Chapter Four: Synthesis
7. Synthesis by Analysis: Phase Vocoding
Phase vocoding is a form of synthesis by analysis in that a sound file is analyzed and is then resynthesized by the phase vocoder. The classic use of a phase vocoder is to stretch the original sound out in time without changing its original pitch. Other possible uses include compressing a sound in time without changing the original pitch or changing pitch without changing original time. Often a combination of the two (alterations of both pitch and time) is used. Unlike the classic studio technique of changing the speed of an audio tape, where time change is linked to pitch change (the slower the tape, the lower the pitch and vice versa), phase vocoding was a welcome tool to composers when it came along with the advent of digitized audio files and analysis algorithms as early as 1966 (Flanagan and Golden, Bell Labs). More practical phase vocoders were developed in the 1970's and 80's, perhaps most notably Mark Dolson's in 1983. These took advantage of the much higher computational speed available at the time.

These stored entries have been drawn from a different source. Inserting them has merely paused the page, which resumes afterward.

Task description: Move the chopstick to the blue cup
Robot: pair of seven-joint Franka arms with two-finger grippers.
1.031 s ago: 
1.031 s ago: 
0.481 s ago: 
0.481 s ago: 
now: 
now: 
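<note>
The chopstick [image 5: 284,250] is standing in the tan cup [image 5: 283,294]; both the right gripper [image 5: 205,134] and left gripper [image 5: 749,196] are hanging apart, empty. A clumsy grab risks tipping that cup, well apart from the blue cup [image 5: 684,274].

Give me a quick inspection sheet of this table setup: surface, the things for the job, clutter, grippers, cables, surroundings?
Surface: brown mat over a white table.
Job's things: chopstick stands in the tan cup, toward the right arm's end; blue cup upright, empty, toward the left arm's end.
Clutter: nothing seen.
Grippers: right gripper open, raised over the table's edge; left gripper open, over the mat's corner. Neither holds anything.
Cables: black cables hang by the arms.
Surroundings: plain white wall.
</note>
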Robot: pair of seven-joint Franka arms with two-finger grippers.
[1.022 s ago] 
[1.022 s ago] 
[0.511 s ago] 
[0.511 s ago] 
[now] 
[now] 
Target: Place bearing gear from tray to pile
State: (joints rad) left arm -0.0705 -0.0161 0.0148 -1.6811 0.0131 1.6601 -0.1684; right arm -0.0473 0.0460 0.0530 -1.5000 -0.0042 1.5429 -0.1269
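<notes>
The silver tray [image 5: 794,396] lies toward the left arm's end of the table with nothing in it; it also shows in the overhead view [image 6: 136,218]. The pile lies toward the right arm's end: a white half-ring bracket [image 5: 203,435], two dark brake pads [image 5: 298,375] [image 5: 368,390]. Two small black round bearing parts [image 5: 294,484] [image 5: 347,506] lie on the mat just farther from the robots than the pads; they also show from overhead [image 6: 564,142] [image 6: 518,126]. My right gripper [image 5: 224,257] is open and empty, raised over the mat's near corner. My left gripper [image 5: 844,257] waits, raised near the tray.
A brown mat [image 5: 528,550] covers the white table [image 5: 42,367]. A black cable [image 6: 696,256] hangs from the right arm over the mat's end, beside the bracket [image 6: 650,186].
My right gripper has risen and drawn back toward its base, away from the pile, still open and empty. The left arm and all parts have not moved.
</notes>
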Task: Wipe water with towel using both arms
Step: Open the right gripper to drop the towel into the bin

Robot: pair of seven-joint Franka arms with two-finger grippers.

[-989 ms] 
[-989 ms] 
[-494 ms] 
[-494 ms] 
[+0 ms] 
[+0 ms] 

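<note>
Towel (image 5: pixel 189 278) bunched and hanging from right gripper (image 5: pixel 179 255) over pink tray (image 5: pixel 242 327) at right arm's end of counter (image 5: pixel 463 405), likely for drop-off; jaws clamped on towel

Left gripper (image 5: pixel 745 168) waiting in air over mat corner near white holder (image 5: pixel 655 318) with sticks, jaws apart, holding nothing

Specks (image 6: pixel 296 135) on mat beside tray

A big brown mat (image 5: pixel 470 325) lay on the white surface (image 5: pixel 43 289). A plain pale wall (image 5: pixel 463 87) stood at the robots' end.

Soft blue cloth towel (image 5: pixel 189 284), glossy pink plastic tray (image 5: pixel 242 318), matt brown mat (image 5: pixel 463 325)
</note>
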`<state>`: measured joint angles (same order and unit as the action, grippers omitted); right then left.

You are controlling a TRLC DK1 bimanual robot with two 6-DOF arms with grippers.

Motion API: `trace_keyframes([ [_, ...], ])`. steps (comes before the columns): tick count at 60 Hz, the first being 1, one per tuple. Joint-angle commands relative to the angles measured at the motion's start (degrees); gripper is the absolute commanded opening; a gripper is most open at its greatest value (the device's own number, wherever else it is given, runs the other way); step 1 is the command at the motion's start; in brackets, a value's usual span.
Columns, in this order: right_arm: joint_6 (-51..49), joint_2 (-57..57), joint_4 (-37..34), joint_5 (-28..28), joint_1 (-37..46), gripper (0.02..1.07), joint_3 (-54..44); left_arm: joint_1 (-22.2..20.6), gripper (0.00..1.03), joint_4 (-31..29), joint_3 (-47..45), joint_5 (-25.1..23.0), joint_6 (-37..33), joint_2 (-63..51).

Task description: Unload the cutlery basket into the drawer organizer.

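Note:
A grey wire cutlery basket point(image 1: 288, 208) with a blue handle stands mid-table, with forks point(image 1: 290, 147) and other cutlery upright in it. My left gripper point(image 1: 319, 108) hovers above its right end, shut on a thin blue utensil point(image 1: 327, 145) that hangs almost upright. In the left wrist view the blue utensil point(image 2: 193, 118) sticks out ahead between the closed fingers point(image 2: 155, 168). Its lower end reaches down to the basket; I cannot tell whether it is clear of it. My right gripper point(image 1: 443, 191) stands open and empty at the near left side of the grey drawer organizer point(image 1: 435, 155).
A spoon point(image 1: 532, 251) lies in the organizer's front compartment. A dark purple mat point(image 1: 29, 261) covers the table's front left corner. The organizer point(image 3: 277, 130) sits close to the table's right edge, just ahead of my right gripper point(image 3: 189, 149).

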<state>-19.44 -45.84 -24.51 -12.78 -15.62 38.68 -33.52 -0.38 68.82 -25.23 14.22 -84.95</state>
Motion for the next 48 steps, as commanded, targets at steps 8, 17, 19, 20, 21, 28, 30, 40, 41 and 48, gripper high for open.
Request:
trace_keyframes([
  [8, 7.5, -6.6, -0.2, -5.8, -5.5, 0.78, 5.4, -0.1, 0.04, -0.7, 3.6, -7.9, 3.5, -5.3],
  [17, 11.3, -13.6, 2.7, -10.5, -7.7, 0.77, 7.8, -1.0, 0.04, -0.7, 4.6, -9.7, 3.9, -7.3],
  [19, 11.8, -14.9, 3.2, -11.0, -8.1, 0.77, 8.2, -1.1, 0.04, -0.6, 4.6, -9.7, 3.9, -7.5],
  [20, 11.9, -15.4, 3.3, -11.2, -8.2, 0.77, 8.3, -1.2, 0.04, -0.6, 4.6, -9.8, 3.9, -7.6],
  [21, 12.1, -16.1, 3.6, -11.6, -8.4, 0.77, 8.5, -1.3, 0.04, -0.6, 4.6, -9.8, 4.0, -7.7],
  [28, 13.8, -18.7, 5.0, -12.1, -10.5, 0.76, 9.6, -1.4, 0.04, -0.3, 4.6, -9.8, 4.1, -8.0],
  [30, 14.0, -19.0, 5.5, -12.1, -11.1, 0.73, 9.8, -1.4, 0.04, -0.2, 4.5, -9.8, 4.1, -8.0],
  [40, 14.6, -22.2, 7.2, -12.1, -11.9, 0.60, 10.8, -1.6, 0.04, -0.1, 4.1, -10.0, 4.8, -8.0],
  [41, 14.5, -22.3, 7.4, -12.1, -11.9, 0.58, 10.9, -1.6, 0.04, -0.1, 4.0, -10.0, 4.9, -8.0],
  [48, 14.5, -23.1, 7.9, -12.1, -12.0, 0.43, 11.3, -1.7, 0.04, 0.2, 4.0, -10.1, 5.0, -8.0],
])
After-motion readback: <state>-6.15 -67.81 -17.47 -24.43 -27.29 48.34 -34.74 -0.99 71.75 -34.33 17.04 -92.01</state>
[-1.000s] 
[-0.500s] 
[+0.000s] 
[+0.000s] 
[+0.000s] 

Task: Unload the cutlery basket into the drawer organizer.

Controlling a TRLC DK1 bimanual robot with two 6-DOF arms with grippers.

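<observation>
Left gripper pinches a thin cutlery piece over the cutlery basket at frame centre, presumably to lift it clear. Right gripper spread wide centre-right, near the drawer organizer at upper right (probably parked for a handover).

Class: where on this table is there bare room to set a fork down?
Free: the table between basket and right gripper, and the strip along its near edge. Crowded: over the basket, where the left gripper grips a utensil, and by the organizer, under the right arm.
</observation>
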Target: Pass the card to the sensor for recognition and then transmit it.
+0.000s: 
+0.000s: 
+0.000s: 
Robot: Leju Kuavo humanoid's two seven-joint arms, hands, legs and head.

The first part of the process involves dividing a digital input signal into numerous time segments or blocks of samples and then multiplying those blocks by an envelope called a windowing function. The shape of these windows will have an effect on the weighting of the resultant analysis. Common window shapes for phase vocoding are Hamming, Kaiser, Rectangle and von Hann (Hanning). It is well worth the effort to try each windowing function to observe the effect on your final sound. Click here to see diagrams of various windowing functions.
Each window is then subjected to a form of spectral analysis called an STFT, or short-time Fourier transform. Mentioned earlier in this text was Fourier's concept that all sound can be broken down into its constituent sine waves (their frequency, their amplitude and their phase relationship). While the mathematics of the STFT algorithm are beyond the scope of this article, it is important to note that the STFT procedure applies an FFT or fast Fourier transform (a 'trick' but highly efficient form of the discrete Fourier transform (DFT) to the windowed samples one window at a time. A DFT analysis is considered to be discrete in time (i.e. a limited block of sample values) and discrete in the frequency domain (i.e. it can be pictured as isolated spectral lines). So for each window, time and spectrum have been frozen. An STFT can be viewed as a sequence of DFTs or as a bank of bandpass filters equally spaced from 0 Hz to the Nyquist frequency.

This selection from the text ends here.